Sarah Mesko, a more even-tempered performer, labored admirably in the Marilyn Horne repertoire; “Cruda sorte,” of selections from Italiana, Carmen, and Giulio Cesare, had her coming closest to Horne’s signature rounded sound, even if the registration was less refined. But while she sings with feeling and sweep (Dvorák’s Romani Songs showed off her warm, limpid sound and Cole Porter’s “The Tale of the Oyster” was high camp), she isn’t yet able to really coax a song or aria to climax. Many of her pieces meandered lusciously, goaded along by Tweten who knows just when to augment the volume or drive or rein in the tempo to remind you that these young singers aren’t going it alone.
Protean tenor Duke Kim rounded out the bunch, lending his chameleon instrument to everything from “Maria” from West Side Story to “Nessun dorma” to the tenor part in “Au fond de temple saint,” each with a requisite level of style, verve, and security.

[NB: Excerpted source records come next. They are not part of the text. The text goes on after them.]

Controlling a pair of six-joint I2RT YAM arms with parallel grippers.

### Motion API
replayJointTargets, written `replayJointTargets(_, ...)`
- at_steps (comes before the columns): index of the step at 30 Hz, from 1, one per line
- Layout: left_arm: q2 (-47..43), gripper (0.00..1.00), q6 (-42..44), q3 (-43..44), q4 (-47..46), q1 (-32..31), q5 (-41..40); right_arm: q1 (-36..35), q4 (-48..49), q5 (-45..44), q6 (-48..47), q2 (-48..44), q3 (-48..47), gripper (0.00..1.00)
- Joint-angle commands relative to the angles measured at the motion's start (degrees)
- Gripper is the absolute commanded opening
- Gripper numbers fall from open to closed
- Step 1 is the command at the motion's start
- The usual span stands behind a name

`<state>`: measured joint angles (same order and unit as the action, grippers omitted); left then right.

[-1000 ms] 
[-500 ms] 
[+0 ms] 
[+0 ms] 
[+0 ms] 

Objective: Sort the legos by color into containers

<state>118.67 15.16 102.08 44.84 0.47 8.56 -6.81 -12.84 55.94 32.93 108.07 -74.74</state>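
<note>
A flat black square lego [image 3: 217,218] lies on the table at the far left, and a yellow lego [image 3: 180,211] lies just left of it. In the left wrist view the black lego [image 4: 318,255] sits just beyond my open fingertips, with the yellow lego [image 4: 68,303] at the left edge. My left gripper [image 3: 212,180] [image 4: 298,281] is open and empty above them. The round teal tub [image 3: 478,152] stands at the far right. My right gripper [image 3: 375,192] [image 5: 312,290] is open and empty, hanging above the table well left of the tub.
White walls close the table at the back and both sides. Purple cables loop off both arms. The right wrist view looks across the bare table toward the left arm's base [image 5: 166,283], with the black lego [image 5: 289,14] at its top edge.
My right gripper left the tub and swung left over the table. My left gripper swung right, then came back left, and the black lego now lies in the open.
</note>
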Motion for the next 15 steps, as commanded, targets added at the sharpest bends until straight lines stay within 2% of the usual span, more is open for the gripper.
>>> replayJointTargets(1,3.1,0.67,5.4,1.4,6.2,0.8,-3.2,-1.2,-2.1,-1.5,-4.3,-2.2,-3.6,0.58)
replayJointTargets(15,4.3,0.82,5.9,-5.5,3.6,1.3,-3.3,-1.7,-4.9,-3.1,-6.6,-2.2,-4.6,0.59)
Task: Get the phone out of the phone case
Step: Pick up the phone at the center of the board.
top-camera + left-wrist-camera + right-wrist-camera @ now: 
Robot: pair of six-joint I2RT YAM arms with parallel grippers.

But the range of material he took on spread him somewhat interpretatively thin in surprisingly ways; some romanze by Francesco Paolo Tosti and Ruggero Leoncavallo landed steady and bronzen, but the set of Mario Lanza songs that followed the next day, ostensibly schmaltzy stereotypes of the romanze from the day before, lacked a sprezzatura ardency and even felt too disciplined. There is much in Kim’s voice to be excited about, strong and uniform as its middle and upper range are; I hope he will find a repertoire that interests him in which to invest it.
The final program ended with a group take on “O sole mio” that sealed the weekend with a playful wink. It was a fitting conclusion to a satisfying weekend of singing, plain and simple, from several promising young artists.